GOAL OF THE EXERCISE. Where the line with "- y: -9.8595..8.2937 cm" appears below, start writing out lines exactly, and finish with the line with "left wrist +", which is included; write out nothing else.

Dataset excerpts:

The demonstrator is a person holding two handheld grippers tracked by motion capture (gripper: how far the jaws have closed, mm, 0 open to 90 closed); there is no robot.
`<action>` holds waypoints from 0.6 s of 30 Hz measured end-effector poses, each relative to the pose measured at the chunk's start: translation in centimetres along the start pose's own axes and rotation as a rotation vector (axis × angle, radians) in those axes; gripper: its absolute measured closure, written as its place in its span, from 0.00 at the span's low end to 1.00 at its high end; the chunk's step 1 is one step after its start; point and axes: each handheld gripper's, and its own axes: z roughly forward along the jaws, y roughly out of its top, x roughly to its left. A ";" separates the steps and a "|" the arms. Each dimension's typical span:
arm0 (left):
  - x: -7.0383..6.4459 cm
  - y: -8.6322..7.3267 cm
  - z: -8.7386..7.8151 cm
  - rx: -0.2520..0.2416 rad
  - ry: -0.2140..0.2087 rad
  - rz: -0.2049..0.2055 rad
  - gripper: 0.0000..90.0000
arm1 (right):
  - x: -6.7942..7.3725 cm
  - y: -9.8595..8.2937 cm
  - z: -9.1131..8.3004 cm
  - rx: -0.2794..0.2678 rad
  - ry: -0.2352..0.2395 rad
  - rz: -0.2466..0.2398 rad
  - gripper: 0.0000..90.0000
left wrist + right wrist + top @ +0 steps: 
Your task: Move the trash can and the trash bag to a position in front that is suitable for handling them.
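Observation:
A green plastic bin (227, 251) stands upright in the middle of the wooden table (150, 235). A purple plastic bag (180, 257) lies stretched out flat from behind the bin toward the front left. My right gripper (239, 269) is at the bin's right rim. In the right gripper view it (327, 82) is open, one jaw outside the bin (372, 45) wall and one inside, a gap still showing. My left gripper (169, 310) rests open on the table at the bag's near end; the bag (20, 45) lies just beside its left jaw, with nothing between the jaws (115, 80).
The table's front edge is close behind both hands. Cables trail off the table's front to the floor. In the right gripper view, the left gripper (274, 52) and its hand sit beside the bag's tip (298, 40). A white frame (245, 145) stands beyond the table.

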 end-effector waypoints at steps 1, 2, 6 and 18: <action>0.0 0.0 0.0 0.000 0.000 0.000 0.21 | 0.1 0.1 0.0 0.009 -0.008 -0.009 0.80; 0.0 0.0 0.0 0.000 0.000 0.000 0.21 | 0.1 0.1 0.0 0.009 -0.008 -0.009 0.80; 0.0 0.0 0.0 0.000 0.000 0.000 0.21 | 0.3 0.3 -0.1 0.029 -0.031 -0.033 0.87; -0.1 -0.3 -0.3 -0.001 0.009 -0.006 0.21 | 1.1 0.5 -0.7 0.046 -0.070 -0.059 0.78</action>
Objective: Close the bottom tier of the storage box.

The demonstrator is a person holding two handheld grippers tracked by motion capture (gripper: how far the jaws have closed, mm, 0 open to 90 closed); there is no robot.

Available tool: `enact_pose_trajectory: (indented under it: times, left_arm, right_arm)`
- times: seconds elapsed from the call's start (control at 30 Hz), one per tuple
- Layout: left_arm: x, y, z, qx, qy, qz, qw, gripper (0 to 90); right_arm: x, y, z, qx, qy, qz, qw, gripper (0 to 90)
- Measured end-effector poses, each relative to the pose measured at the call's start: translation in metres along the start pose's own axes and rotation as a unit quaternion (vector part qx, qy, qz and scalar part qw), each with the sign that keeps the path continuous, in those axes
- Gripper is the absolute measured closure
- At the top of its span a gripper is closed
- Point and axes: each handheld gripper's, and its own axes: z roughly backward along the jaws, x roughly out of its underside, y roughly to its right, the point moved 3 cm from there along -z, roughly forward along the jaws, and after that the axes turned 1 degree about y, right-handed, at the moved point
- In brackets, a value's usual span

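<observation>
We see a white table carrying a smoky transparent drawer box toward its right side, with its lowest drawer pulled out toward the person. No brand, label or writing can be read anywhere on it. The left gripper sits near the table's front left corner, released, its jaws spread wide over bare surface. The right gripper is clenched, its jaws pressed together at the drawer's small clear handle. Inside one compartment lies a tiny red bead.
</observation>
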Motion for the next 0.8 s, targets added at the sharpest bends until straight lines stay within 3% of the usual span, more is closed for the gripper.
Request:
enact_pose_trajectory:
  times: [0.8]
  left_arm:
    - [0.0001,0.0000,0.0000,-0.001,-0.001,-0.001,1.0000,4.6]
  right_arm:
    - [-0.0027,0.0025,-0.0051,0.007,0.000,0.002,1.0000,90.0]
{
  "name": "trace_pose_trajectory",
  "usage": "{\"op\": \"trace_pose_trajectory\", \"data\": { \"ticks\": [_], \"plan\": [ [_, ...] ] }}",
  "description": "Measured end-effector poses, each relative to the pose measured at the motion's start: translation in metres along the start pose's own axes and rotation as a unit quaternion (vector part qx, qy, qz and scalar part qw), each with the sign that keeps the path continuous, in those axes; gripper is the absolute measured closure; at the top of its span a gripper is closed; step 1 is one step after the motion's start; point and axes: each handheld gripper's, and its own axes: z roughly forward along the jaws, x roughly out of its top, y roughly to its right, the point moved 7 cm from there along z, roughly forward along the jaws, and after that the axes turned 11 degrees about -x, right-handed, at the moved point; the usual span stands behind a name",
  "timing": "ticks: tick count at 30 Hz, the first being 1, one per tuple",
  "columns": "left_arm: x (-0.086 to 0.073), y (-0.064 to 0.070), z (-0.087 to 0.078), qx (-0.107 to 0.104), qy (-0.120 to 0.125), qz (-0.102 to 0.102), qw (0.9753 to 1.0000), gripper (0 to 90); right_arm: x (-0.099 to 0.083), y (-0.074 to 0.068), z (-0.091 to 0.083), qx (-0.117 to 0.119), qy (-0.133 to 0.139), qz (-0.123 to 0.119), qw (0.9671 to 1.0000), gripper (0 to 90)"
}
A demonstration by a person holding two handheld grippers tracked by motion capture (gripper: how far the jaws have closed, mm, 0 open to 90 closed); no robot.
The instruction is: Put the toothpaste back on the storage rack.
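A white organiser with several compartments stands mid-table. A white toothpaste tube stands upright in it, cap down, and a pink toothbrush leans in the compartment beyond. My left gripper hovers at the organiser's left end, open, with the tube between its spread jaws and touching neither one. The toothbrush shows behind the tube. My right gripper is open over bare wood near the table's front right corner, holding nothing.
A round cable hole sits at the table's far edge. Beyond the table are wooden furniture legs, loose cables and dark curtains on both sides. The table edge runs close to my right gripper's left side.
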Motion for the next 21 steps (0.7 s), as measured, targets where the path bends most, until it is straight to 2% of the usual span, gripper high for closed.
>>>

WRITTEN RESPONSE.
  - y: -9.8595..8.2937 cm
  - z: -9.1131..8.3004 cm
  - rx: -0.2794..0.2678 rad
  - ry: -0.2352..0.2395 rad
  - rz: -0.2466..0.2398 rad
  - gripper: 0.0000..90.0000
left wrist + right wrist + top @ +0 steps: 

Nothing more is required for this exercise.